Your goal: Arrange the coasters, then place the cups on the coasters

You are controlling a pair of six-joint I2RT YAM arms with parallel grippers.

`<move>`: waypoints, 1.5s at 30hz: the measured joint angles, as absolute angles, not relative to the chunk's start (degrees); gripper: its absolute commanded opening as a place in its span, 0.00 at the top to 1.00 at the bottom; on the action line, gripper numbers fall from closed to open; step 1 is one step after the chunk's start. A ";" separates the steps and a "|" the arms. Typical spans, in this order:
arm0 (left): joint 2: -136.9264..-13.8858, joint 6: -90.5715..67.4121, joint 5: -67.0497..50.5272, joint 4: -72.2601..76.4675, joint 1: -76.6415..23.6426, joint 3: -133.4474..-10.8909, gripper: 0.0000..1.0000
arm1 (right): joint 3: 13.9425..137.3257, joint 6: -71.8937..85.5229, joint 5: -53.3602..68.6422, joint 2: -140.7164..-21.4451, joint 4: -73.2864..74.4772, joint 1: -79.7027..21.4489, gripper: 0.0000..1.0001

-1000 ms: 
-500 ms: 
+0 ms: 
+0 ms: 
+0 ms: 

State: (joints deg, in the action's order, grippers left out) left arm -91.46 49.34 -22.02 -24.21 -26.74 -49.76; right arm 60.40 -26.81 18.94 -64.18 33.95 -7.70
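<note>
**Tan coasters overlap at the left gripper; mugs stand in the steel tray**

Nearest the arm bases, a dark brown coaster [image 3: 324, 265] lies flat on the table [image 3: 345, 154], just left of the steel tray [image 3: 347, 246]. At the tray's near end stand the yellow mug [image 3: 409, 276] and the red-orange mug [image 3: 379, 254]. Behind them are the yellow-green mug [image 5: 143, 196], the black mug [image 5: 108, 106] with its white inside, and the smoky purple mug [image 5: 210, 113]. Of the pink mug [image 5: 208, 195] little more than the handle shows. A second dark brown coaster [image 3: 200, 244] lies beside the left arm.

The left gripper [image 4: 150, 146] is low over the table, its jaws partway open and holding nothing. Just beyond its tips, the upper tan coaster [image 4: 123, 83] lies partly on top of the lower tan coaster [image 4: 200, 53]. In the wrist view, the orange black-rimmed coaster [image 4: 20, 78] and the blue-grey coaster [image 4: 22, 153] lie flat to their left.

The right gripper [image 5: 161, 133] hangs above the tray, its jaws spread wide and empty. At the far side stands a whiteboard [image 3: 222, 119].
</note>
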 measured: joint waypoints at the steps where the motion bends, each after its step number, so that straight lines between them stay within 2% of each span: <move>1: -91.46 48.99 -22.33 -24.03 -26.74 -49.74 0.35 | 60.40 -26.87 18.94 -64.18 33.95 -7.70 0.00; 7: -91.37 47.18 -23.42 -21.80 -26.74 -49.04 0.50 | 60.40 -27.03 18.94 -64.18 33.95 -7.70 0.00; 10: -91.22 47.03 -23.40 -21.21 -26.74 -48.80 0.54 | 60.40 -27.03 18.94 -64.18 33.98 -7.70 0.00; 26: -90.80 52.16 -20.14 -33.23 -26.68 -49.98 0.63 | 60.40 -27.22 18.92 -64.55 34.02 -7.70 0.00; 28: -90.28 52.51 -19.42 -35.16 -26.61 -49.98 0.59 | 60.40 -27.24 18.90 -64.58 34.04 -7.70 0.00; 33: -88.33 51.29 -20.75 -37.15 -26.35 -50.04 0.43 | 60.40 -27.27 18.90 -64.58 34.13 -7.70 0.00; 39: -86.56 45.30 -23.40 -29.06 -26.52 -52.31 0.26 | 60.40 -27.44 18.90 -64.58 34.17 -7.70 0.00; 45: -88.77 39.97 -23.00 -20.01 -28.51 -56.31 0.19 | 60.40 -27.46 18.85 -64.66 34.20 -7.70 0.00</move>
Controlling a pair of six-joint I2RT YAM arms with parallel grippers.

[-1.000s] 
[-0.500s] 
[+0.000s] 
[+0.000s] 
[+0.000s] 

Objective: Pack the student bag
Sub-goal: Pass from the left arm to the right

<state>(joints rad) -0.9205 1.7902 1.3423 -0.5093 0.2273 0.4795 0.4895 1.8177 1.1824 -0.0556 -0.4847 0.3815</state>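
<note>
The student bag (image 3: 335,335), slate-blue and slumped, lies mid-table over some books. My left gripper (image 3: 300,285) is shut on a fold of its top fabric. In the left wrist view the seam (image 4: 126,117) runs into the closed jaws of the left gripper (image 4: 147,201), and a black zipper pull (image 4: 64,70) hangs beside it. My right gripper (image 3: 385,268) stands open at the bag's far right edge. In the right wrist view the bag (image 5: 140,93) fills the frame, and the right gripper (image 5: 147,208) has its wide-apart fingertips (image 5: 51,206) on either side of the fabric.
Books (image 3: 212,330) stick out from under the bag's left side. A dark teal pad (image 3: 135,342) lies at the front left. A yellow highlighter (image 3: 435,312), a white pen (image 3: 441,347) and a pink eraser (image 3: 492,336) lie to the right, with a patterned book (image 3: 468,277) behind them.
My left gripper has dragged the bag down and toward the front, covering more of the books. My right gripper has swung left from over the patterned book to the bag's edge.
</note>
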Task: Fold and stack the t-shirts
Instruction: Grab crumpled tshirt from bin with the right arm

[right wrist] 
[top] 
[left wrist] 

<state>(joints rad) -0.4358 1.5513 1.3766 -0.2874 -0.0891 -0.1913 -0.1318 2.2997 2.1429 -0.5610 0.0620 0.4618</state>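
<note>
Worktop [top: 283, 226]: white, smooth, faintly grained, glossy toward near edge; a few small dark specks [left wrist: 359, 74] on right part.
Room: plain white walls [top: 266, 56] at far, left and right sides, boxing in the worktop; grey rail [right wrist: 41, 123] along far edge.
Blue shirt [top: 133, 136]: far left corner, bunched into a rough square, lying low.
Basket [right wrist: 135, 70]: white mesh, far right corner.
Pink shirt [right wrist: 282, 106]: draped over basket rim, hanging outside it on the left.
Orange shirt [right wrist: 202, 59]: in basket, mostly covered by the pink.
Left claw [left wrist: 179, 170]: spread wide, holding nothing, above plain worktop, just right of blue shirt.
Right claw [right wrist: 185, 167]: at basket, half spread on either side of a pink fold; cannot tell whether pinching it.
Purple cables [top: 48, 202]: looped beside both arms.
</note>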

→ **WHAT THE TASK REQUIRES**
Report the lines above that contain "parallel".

→ **FINISHED TASK**
You are controlling a pair of six-joint I2RT YAM arms with parallel grippers.
Controlling a pair of six-joint I2RT YAM arms with parallel grippers.

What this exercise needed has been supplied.